Using the PVA-based films obtained in Example 1 , Reference Example 1 , and Comparative Examples 1, 2 and 3, the physical properties of the films were measured and evaluated according to the methods described below. The results are shown in Table 1 below.

[Moisture content of PVA-based film]
A 5 cm×5 cm sample for moisture content measurement was cut out from the obtained PVA-based film at the central portion in the width direction. After weighing the film weight (W) of the cut film sample with an electronic balance, the film sample was immersed in 15 ml (S) of dehydrated methanol having a moisture content of 0.03% or less, and the inside of the film was allowed to stand at room temperature for 1 hour. of water was extracted. Using a Karl Fischer moisture meter (manufactured by Kyoto Electronics Industry Co., Ltd., "MKA-610"), the water content of 10 ml of the extract (E) is measured by volumetric titration, and the film moisture content (% by weight) is calculated from the following formula.
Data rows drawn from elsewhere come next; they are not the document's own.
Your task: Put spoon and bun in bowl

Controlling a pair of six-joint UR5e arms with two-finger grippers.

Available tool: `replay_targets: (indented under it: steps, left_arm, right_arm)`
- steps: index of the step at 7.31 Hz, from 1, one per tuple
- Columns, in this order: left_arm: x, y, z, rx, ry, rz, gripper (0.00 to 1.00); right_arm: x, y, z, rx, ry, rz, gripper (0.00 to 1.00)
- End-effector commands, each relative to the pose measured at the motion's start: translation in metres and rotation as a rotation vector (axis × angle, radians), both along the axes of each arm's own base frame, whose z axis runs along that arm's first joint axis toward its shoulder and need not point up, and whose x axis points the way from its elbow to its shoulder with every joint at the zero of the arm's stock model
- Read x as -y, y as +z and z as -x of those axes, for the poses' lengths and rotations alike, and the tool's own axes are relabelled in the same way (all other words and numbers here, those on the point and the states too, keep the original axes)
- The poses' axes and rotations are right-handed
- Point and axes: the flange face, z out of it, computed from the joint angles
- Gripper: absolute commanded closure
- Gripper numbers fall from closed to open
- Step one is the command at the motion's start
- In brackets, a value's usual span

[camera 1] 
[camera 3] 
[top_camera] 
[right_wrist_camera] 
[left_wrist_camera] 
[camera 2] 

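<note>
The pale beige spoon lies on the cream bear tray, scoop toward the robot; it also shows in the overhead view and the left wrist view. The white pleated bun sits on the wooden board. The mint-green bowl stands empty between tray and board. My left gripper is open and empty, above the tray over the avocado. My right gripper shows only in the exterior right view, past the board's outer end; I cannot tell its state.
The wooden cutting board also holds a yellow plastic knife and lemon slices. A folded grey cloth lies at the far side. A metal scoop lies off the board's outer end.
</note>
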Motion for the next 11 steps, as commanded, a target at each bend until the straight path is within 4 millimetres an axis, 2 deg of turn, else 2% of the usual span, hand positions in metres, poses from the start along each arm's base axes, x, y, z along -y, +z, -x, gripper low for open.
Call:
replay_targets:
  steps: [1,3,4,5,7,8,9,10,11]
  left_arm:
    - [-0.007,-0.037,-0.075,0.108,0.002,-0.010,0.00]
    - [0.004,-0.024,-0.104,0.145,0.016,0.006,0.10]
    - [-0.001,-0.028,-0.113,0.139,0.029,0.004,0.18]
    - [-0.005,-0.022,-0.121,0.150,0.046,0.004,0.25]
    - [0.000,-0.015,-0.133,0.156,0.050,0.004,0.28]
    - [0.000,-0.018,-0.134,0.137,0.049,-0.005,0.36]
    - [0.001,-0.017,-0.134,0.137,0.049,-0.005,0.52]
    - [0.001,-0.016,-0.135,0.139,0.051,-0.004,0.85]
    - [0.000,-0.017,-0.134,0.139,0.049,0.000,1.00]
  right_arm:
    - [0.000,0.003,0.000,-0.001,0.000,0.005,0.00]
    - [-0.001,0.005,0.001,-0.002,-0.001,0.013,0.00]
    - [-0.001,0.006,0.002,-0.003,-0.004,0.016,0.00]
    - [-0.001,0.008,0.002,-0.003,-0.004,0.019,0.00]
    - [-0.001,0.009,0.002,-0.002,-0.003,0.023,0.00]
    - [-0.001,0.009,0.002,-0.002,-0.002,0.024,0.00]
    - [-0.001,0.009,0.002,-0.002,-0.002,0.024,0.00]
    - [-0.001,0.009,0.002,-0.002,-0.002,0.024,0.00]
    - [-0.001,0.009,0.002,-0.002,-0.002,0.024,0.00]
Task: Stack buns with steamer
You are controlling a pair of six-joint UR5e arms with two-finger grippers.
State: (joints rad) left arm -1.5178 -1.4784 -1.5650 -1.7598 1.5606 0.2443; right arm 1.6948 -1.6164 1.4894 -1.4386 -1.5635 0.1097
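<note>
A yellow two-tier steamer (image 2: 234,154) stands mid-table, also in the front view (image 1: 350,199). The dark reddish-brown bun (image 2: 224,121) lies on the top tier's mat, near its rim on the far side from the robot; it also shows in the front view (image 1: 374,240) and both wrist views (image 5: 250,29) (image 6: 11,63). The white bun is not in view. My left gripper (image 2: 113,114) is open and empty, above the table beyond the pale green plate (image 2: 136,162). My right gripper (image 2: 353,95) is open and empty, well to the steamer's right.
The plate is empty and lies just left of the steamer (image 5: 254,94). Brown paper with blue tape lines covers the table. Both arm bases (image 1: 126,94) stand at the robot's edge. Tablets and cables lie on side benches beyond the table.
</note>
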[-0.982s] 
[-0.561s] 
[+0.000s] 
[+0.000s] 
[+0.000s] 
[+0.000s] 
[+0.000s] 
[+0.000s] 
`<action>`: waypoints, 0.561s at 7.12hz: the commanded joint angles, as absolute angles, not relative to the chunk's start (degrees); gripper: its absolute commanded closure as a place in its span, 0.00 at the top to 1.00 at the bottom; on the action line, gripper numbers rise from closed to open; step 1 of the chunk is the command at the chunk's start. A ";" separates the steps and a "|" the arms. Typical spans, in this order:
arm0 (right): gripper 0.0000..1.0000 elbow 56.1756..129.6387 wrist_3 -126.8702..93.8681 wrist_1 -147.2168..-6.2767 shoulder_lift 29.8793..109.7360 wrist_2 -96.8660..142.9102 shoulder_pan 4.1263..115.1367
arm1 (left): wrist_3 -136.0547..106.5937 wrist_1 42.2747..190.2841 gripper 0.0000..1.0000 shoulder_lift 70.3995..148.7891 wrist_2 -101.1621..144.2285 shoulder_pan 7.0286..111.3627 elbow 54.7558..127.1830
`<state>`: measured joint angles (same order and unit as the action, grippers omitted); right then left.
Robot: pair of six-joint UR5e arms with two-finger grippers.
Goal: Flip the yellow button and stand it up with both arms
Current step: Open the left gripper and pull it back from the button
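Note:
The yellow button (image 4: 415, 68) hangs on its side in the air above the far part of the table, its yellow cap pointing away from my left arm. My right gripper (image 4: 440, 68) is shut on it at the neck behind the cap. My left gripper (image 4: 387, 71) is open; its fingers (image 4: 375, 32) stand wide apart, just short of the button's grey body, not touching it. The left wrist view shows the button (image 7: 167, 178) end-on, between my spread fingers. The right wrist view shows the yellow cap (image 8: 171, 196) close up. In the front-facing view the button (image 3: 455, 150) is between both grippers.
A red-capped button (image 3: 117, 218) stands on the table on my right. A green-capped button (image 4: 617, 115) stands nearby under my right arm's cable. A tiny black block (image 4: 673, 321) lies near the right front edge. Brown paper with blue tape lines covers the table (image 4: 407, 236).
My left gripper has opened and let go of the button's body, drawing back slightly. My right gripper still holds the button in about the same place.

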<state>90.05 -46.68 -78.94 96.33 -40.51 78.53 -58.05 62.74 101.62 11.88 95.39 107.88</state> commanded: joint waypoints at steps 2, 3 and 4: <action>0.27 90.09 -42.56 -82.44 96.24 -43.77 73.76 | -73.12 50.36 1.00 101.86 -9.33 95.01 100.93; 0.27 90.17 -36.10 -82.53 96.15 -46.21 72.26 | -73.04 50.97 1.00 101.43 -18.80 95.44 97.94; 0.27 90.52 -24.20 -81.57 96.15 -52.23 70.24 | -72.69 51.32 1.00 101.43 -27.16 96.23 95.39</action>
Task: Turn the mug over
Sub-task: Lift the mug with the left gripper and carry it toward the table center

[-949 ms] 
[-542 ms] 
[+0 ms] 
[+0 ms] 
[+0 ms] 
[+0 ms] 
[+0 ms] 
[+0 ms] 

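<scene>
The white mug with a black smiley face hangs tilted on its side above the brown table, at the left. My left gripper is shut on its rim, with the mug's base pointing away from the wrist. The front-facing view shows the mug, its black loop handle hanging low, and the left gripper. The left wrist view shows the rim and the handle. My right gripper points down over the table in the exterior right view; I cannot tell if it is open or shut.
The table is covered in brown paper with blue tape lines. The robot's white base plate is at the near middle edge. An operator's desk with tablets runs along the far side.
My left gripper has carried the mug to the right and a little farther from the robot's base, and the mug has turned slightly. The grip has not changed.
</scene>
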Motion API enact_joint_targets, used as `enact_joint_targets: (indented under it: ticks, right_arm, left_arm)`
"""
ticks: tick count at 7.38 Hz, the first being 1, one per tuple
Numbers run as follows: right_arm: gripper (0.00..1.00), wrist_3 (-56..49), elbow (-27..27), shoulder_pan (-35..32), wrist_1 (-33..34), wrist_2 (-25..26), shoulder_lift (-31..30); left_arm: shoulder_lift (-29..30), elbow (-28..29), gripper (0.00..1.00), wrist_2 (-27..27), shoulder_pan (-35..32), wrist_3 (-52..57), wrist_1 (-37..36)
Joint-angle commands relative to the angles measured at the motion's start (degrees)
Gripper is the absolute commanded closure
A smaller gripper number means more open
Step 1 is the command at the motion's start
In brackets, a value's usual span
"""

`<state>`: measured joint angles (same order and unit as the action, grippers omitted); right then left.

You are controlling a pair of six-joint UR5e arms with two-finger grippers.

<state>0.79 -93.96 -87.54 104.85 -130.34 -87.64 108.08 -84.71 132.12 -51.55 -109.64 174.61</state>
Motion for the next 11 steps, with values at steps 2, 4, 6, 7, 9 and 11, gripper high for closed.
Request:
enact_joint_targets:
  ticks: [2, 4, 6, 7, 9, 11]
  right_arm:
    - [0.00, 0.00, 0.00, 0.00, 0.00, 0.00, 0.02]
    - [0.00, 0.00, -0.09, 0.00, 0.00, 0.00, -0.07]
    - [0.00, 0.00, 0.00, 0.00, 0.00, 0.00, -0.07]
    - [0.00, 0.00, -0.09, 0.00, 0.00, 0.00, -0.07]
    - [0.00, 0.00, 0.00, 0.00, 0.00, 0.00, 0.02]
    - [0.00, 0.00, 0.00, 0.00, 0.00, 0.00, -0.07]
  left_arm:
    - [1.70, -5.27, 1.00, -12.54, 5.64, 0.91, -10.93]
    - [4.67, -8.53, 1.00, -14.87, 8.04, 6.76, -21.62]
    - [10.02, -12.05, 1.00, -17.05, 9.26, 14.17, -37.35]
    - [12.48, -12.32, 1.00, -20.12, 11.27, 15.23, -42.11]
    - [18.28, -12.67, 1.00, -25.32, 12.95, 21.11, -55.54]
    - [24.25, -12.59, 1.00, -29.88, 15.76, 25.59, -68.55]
Calculated.

Ｆ： カールフィッシャー試薬の力価（ｍｇ／ｍｌ）
Ｖ： 抽出液１０ｍｌの滴定に用いたカールフィッシャー試薬量（ｍｌ）
Ｂ： 脱水メタノール１０ｍｌの滴定に用いたカールフィッシャー試薬量（ｍｌ）
Ｗ： ５ｃｍ×５ｃｍサイズにしたフィルム試料の重量（ｇ）
Ｅ： カールフィッシャー測定に使用した抽出液の量（ｍｌ）
Ｓ： フィルム試料の水分抽出に使用した脱水メタノールの量（ｍｌ）

F: Potency of Karl Fischer reagent (mg/ml)
V: Karl Fischer reagent amount (ml) used for titration of 10 ml of extract
B: Amount of Karl Fischer reagent used for titration of 10 ml of dehydrated methanol (ml)
W: Weight (g) of film sample with a size of 5 cm x 5 cm
E: Amount of extract used for Karl Fischer measurement (ml)
S: Amount (ml) of dehydrated methanol used to extract moisture from the film sample

[Content of monohydric alcohol having 1 to 3 carbon atoms in PVA-based film]
The content of monohydric alcohol having 1 to 3 carbon atoms in the PVA-based film was measured under the following conditions using GC/MS analysis equipped with a dynamic headspace device.
<Dynamic headspace conditions>
・ Thermal desorption device: TDS-3 (manufactured by Gestel)
・ Sample amount: about 5 mg
・ Heating conditions: 120 ° C., 60 minutes <GC / MS measurement conditions>
・ GC device: Agilent 7890GC (manufactured by Agilent Technologies)
・Column: DB-WAX (crosslinked PEG capillary column)
・Column temperature: 40°C x 5 minutes - 10°C/minute - 250°C x 10 minutes ・Inlet temperature: -150°C (collection) → 250°C
・Carrier gas: helium ・Column flow rate: 1.0 mL/min ・Split ratio: 1/30
・ MS unit device: Agilent 5977MSD (manufactured by Agilent Technologies)
・Mode: SCAN mode

[Bubble generation state after film drying]
(Evaluation method)
A sample having a size of 5 cm×5 cm was cut out from the obtained PVA-based film at the central portion in the width direction. Regarding the cut film sample, regarding the remaining state of bubbles generated during stirring (bubble diameter in the length direction or width direction is 250 μm or more) and small bubbles generated during drying (bubble diameter in the length direction or width direction is less than 250 μm) It was observed with a digital microscope and evaluated according to a five-grade evaluation standard.
(Evaluation criteria)
5: Good with no bubbles observed 4: Small bubbles with a bubble diameter of less than 250 μm are slightly present (1 or more and less than 3)
3: Small bubbles with a bubble diameter of less than 250 μm exist (3 or more and less than 10)
2: Only bubbles with a bubble diameter of 250 μm or more exist (one or more)
Alternatively, only small bubbles with a bubble diameter of less than 250 μm exist in large quantities (10 or more)
1: Bubbles with a bubble diameter of 250 μm or more exist (one or more),
In addition, small bubbles with a bubble diameter of less than 250 μm also exist (10 or more)

[Cold water solubility]
The obtained PVA-based film was cut into a size of 3 cm×5 cm and fixed to a jig. Next, put water (1 liter) in a 1-liter beaker, stir with a stirrer (rotor length 3 cm, rotation speed 750 rpm) while maintaining the water temperature at 5 ° C., and put the PVA-based film fixed to the jig into the water. After immersion, the time (seconds) until the film dissolved was measured. As a standard of "dissolution", dissolution was determined when no dispersion of insoluble fine particles having a diameter of 1 mm or more was observed.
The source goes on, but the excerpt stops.